== WORK INSTRUCTION ==
Exact copies of all the lines below are needed, without the pictures.

________________________________________

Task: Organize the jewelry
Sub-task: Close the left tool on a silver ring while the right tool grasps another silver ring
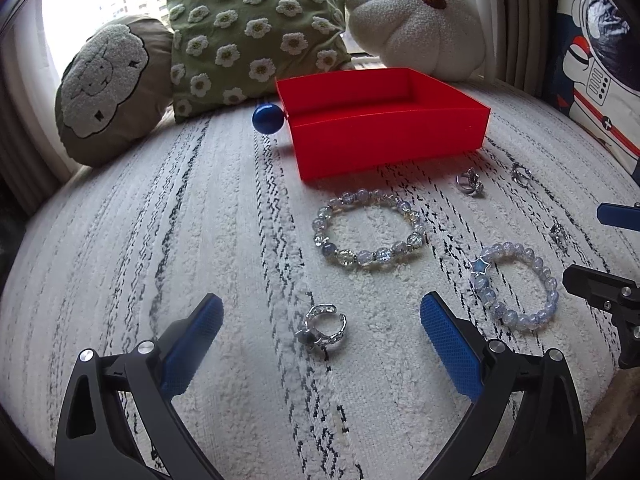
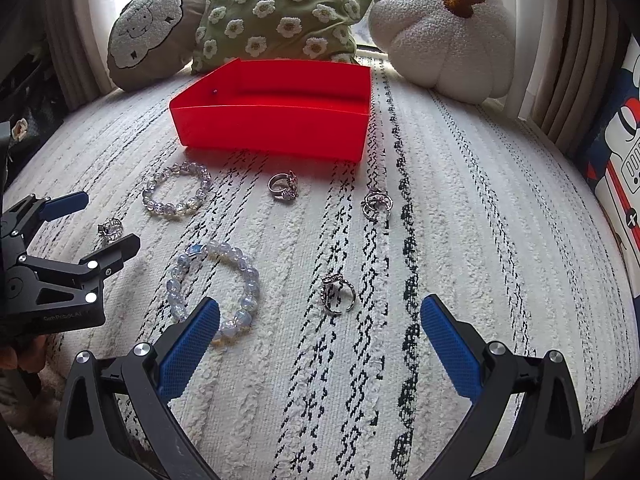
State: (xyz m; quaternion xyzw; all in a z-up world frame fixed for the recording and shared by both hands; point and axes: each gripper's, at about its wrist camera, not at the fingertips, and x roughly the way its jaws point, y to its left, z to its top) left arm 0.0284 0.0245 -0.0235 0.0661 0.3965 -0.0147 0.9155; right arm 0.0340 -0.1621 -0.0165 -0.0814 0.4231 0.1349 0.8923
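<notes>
The left claw stands wide around a silver ring on the shaggy rug; the right claw, equally wide, holds nothing. The ring could sink into the pile and slip the pads. Two bead bracelets and more rings lie before the empty red tray; nothing blocks the way.

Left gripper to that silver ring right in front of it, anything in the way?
Nothing visible. The left gripper is open and the ring lies on bare rug between its fingers. Toward the red tray, the clear bead bracelet lies just right of a straight path.
</notes>
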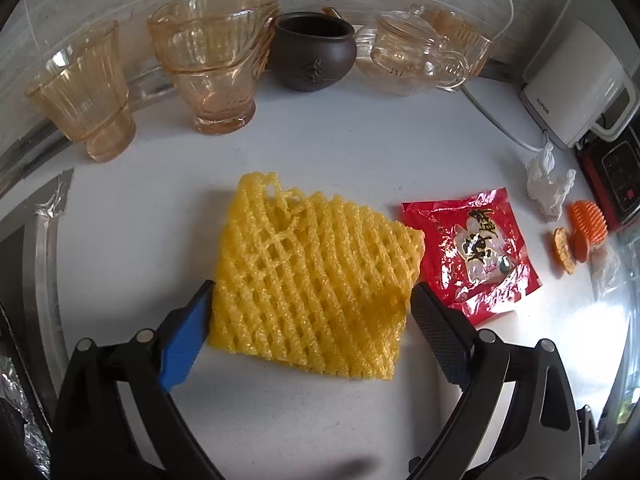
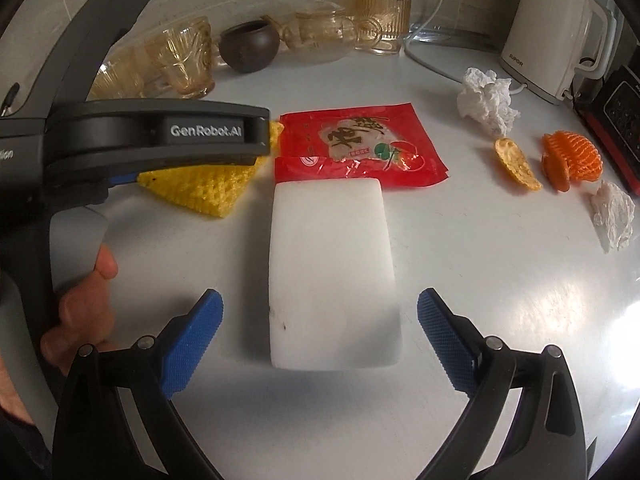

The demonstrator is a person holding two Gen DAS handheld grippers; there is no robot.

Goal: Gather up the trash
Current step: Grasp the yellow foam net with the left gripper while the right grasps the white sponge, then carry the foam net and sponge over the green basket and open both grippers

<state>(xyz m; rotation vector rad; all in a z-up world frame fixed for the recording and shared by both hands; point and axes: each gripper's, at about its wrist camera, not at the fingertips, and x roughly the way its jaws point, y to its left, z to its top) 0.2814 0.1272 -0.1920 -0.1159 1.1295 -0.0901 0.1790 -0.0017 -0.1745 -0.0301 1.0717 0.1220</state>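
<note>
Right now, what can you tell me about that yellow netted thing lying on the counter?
The yellow foam fruit net is a soft, spongy mesh sleeve with diamond-shaped openings, flattened and lying on the white countertop. Its far end is ragged, with a few stretched strands. It lies between the wide-open fingers of the left gripper, whose blue-edged finger appears to meet its edge, though it is not clamped. One corner sits right at the edge of the red snack wrapper, perhaps just overlapping it.

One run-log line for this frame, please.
left tongs open astride yellow foam net | right tongs open astride white foam block
</note>
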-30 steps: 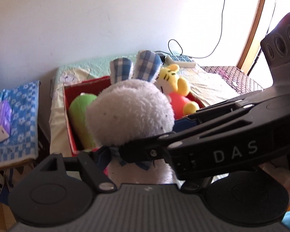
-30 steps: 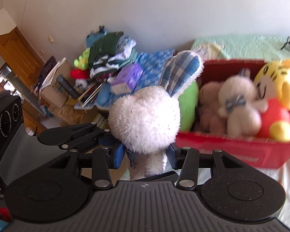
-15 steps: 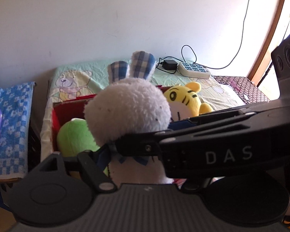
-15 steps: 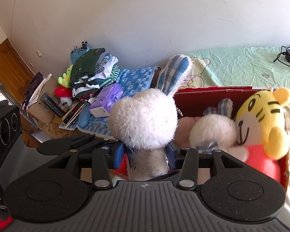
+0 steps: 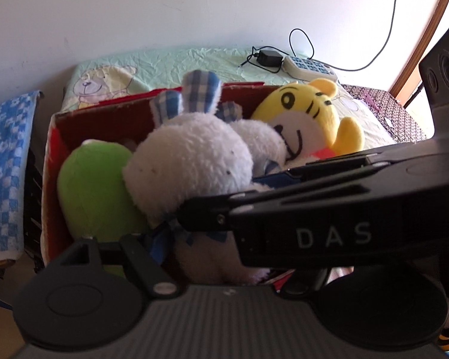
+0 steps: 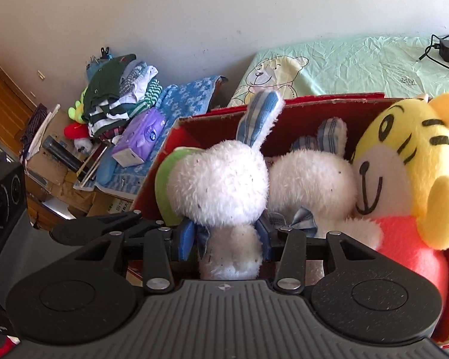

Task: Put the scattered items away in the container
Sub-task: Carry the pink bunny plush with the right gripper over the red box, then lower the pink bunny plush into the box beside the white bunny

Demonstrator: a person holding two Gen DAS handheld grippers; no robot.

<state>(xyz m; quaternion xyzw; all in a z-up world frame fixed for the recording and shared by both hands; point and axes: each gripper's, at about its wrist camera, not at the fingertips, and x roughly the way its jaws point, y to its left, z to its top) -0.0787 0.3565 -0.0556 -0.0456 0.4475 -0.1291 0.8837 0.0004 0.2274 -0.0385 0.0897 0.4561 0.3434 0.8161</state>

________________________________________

== RESULT OF THE EXERCISE ==
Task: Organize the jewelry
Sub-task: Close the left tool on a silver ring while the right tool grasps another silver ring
State: (xyz m; quaternion xyzw; all in a z-up world frame fixed for the recording and shared by both hands; point and axes: each gripper's, at about its wrist camera, not at the fingertips, and x roughly the way its jaws point, y to its left, z to its top) left arm 0.0284 0.0245 -0.0235 0.0661 0.3965 -0.0147 0.9155; right arm 0.0340 -0.1621 -0.0165 -0.0814 0.4231 0.1349 0.8923
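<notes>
The left claw stands wide around a silver ring on the shaggy rug; the right claw, equally wide, holds nothing. The ring could sink into the pile and slip the pads. Two bead bracelets and more rings lie before the empty red tray; nothing blocks the way.

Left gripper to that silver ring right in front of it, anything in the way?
Nothing visible. The left gripper is open and the ring lies on bare rug between its fingers. Toward the red tray, the clear bead bracelet lies just right of a straight path.
</notes>
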
The demonstrator is a person holding two Gen DAS handheld grippers; there is no robot.

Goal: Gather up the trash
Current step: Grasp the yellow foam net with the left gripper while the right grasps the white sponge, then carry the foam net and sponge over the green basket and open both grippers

<state>(xyz m; rotation vector rad; all in a z-up world frame fixed for the recording and shared by both hands; point and axes: each gripper's, at about its wrist camera, not at the fingertips, and x roughly the way its jaws point, y to its left, z to its top) 0.2814 0.1272 -0.1920 -0.1159 1.1295 -0.0901 0.1790 -0.0017 -0.1745 -0.0301 1.0717 0.1220</state>
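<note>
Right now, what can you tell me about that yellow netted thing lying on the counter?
The yellow foam fruit net is a soft, spongy mesh sleeve with diamond-shaped openings, flattened and lying on the white countertop. Its far end is ragged, with a few stretched strands. It lies between the wide-open fingers of the left gripper, whose blue-edged finger appears to meet its edge, though it is not clamped. One corner sits right at the edge of the red snack wrapper, perhaps just overlapping it.

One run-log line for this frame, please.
left tongs open astride yellow foam net | right tongs open astride white foam block
</note>
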-30 steps: 
-30 steps: 
-15 steps: 
-15 steps: 
+0 steps: 
+0 steps: 

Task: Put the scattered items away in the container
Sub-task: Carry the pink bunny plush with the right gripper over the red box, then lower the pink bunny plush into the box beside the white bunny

Demonstrator: a person holding two Gen DAS handheld grippers; no robot.

<state>(xyz m; quaternion xyzw; all in a z-up world frame fixed for the recording and shared by both hands; point and axes: each gripper's, at about its wrist camera, not at the fingertips, and x roughly the way its jaws point, y to its left, z to its top) -0.0787 0.3565 -0.0556 -0.0456 0.4475 -0.1291 0.8837 0.0004 0.2274 -0.0385 0.0897 0.4561 0.3434 0.8161</state>

The exercise is finished and nothing remains.